Your dog licking their paws can be a normal occurrence until you notice it becomes problematic and consistent. This could look like habitual paw-licking or chewing that causes odor, discoloration, swelling and bleeding.
As bothersome as it is for you to see any kind of incessant behavior from your furry best friend, unfortunately, it’s even more discomforting for your pet. It’s also important to understand that extreme licking or chewing could be a sign of a more serious, underlying condition. Because of this, The Barking Lot tried to come up with a few reasons your dog might be reacting to itchy, irritated skin and what you can do to help.
Here’s why they could be licking or chewing their paws:
Your pet might be experiencing discomfort as a result of allergies to their food or environment. When they inhale or come into contact with an allergen, your dog might experience things like scabs, rashes, ear infections and itchiness. Also the proteins in certain dog foods can cause similar reactions. Talk to your vet about making changes to your dog’s diet. This could make a huge difference.
Not as common as allergies, chronic health issues like tumors, cancers and interdigital cysts could also be the reason for your pet’s behavior. Autoimmune diseases can also lead to painful, itchy skin. Only a vet can diagnose serious conditions in your dog. Make an appointment right away.
Wounds and Sores
Sometimes pets get nails or other sharp objects caught in their paws resulting in puncture wounds, burns, fractured claws, and other injuries. Things like ticks, grass awns or burrs could also get stuck between their toes. An anti-inflammatory compound might help heal the wound and alleviate discomfort.

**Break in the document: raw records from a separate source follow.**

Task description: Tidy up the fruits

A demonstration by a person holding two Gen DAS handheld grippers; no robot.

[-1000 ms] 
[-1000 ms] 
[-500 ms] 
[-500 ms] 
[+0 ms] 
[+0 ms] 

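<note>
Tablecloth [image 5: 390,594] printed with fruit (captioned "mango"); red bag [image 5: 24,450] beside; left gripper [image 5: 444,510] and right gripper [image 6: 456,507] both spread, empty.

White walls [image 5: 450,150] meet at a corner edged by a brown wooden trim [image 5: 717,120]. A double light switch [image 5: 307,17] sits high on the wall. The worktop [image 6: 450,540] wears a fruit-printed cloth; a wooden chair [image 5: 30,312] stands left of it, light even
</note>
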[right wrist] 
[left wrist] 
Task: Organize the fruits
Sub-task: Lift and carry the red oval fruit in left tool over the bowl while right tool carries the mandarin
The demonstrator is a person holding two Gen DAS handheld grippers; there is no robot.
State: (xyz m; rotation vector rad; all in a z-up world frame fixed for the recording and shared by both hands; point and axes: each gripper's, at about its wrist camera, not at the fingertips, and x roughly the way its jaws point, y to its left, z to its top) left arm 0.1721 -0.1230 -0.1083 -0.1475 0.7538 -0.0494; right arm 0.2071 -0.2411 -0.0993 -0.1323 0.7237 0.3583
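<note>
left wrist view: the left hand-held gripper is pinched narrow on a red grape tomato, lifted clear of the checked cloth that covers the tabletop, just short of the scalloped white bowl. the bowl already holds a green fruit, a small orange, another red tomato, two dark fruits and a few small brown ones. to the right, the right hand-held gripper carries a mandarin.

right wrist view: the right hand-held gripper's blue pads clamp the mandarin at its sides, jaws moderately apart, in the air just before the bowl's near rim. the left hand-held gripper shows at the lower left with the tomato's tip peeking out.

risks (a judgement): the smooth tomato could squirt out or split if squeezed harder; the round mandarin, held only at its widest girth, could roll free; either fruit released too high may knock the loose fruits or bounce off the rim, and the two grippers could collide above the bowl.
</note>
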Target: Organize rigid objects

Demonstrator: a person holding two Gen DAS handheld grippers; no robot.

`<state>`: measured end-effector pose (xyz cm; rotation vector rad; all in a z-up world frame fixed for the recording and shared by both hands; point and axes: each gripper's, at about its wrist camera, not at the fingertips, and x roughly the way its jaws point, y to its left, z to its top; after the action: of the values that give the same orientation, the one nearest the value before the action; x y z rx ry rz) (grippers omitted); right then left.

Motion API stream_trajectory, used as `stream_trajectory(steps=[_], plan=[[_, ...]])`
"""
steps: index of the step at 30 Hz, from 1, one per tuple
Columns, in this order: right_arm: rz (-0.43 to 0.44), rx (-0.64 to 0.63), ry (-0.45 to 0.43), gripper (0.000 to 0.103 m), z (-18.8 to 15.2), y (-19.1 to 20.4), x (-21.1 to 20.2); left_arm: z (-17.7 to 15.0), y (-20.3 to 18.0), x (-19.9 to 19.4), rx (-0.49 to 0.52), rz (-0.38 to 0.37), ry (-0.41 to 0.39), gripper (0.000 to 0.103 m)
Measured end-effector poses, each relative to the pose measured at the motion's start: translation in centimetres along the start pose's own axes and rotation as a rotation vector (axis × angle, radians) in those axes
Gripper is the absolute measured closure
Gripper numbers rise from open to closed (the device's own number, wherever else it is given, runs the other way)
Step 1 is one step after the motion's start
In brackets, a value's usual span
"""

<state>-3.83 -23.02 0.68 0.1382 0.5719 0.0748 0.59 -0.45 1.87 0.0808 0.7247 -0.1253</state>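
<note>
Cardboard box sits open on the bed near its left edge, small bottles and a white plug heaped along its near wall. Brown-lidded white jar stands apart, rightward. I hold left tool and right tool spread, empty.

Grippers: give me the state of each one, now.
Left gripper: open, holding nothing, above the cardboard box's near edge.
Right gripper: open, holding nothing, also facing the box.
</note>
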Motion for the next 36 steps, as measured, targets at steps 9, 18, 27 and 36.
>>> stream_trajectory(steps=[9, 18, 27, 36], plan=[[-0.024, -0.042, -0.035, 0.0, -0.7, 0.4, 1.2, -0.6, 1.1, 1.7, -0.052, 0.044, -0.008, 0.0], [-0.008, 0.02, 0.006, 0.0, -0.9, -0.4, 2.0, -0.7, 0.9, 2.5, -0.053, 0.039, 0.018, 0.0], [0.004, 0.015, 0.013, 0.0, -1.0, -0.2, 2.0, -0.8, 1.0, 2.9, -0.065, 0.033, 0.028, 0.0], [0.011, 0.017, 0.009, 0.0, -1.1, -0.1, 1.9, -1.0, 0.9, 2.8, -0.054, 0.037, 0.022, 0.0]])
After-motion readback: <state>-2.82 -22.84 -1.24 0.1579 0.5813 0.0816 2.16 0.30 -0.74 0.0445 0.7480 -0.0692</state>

As the temperature starts to drop, the cold, winter weather can cause cracking and drying of sensitive, doggy skin. One of the ways your pet might try to find relief is by licking the fur on their toes. But saliva from your pet’s mouth can actually make the area raw and sensitive over time.
Dry skin could also mean the presence of a disease. Your vet might run a few tests to determine the root of the problem. Oftentimes, a dog-friendly moisturizer can help heal dry patches of skin.
Fleas, Ticks and Other Pests
No matter where they land on your dog, these annoying little bugs lead to itchy, biting pain. If you suspect that your dog might have fleas, contact the vet right away so he or she can recommend the best treatment option for your pet.
Anxiety can cause nervous, nail-biting behavior in anyone – human and dog alike. When they’re stressed out, your pet might lick their paws in order to combat feelings of loneliness or separation. If this is the case, find a toy, doggy bed or some other way to soothe your pet and reassure them that when you leave, you’ll be back at the end of the day.